Si rema tutti nella stessa direzione

‘Vede giovane, questi sono i giorni in cui tutti remano dalla stessa parte, giovani e vecchi, ma i giovani di più, perché sanno che questa festa, loro la dovranno portare avanti per molti e molti anni. E se non fosse così, se non ci si aiutasse l’uno con l’altro, non sarebbe possibile fare tutto questo.’Con queste parole, dopo aver assistito al taglio dell’albero, il signor Loreto cerca di spiegarmi cos’è la Festa Bella per gli Spelongani. E a pensarci bene la Festa Bella è tutta qui, senso di appartenenza, partecipazione di una intera comunità, e voglia di stare insieme. La fatica che questi uomini fanno per trasportare un abete bianco di 30 metri su e giù per i Monti della Laga è solo il collante per tutti questi ingredienti.

Questo piccolo miracolo si ripete ad opera degli abitanti di Spelonga, una piccola frazione di Arquata del Tronto, una volta ogni tre anni.
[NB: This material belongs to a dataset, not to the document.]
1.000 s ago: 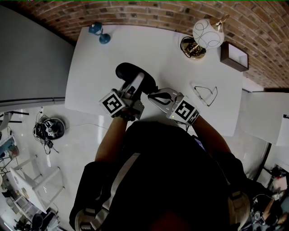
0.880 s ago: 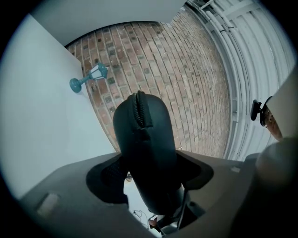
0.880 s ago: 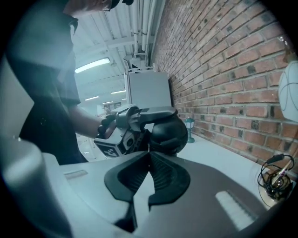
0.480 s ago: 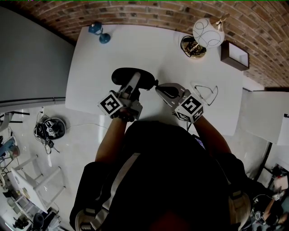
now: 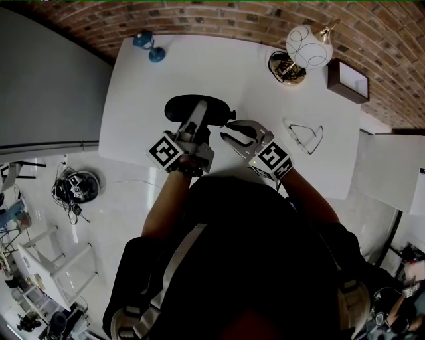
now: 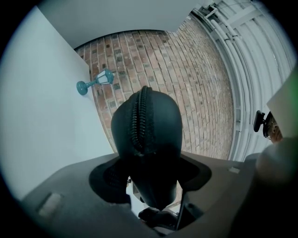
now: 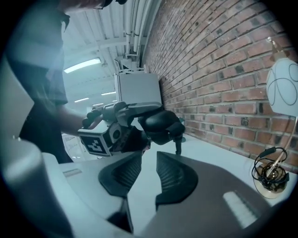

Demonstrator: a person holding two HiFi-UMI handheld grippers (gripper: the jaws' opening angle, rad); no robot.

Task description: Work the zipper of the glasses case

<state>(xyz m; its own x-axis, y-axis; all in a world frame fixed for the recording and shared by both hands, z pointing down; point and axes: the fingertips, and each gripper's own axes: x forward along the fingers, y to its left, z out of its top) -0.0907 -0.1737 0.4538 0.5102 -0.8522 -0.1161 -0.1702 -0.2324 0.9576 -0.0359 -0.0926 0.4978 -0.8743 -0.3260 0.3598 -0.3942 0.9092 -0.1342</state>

Salgono al bosco del Farneto, sul Monte Comunitore (1693 mt), scelgono con dovizia un abete bianco di circa 30 metri. Ad inizio Agosto lo abbattono. La settimana successiva, ritornano su per trasportarlo a mano dalla montagna fino in paese. E’ questo il momento più intenso della festa. Per 3 giorni si mangia e si dorme insieme in mezzo ai monti, fra stornelli, vino e tanta tanta fatica. Tutta la piccola comunità di Spelonga vi prende parte. 150 ‘valorosi’, in memoria degli spelongani che presero parte alla battaglia di Lepanto, trascinano il tronco alle ‘stanghette’al grido di ‘Oooh Forza!’ Molti altri li aiutano tirando il pesante fardello alle funi. Altri ancora si occupano della logistica e della cucina. Trasportare tende e materiale da campo, e rifornire di liquidi e di pasti caldi (e abbondanti) i ‘Valorosi’ su e giù per la montagna, comporta un enorme lavoro di coordinamento e organizzazione. Dopo tre giorni, di immane fatica, l’albero fa il suo ingresso in paese che nel tripudio collettivo riabbraccia i suoi ‘valorosi’. La settimana successiva, l’albero viene innalzato al centro della piazza, attraverso un sistema di scale e funi. Attorno ad esso viene costruita una nave che rimane al centro della piazza per altri 2 mesi circa.

La tradizione che si tramanda da secoli, intende rievocare, nella sua forma attuale, la battaglia di Lepanto (1571), cui presero parte, con un importante contributo, un centinaio di spelongani. Si narra infatti che un abitante di  Spelonga, Carlo Toscano, strappò un vessillo da una nave turca e la riportò fino in patria come cimelio di quell’evento storico. Il drappo è tuttora conservato a Spelonga (fino a poco tempo fa nella chiesa parrocchiale ora danneggiata dal terremoto). La fatica del trasporto viene inoltre fatta come atto di devozione alla Madonna della Salute, cui gli Spelongani sono da sempre molto devoti. In suo onore viene infatti effettuata una solenne processione religiosa a conclusione del mese di festa. Il rito secolare si inserisce natutralmente nel filone dei riti arborei di cui si hanno vive testimonianza in altre regioni italiane. Si trattava di riti propiziatori a Cerere, dea delle messi. Gli abitanti di Spelonga mi hanno confermato che nei dintorni erano abbondanti le coltivazioni di grano. Il rito è quindi presumibilmente antecedente la battaglia stessa, ma è giunto a noi sotto questa forma.

Quale che sia la sua origine, ciò che lo eleva è il clima di unità e partecipazione che si respira nei giorni della festa. Il paese conta ormai alcune centinaia di residenti stanziali. Nei giorni della festa si ripopola. Chi è migrato in altre regioni italiane e persino oltre confine, torna sui suoi passi per rinnovare il trasporto dell’albero in paese. Perché tanta fatica? ‘Perché si è sempre fatto così a Spelonga, così ha fatto mio padre e così farà mio figlio, e se avrò dei nipoti anche loro saranno qui a trasportare l’albero a Spelonga’. Questa la risposta che ho ricevuto da uno dei 150 valorosi.

In quest’angolo dei monti della Laga puoi trovare le Marche più autentiche, non le più luccicanti e seducenti, perché le strade sono tortuose, il lavoro costa sudore e la polvere e il vino sporcano i vestiti, ma certamente troverai le più genuine. Gente temprata dal rapporto con la montagna, dal clima rigido e in ultimo dal terremoto che ha devastato queste vite e questi luoghi. Una storia di appartenenza, in cui ognuno fa la sua parte, perché se tutti non remassero nella stessa direzione, tutto questo non sarebbe possibile.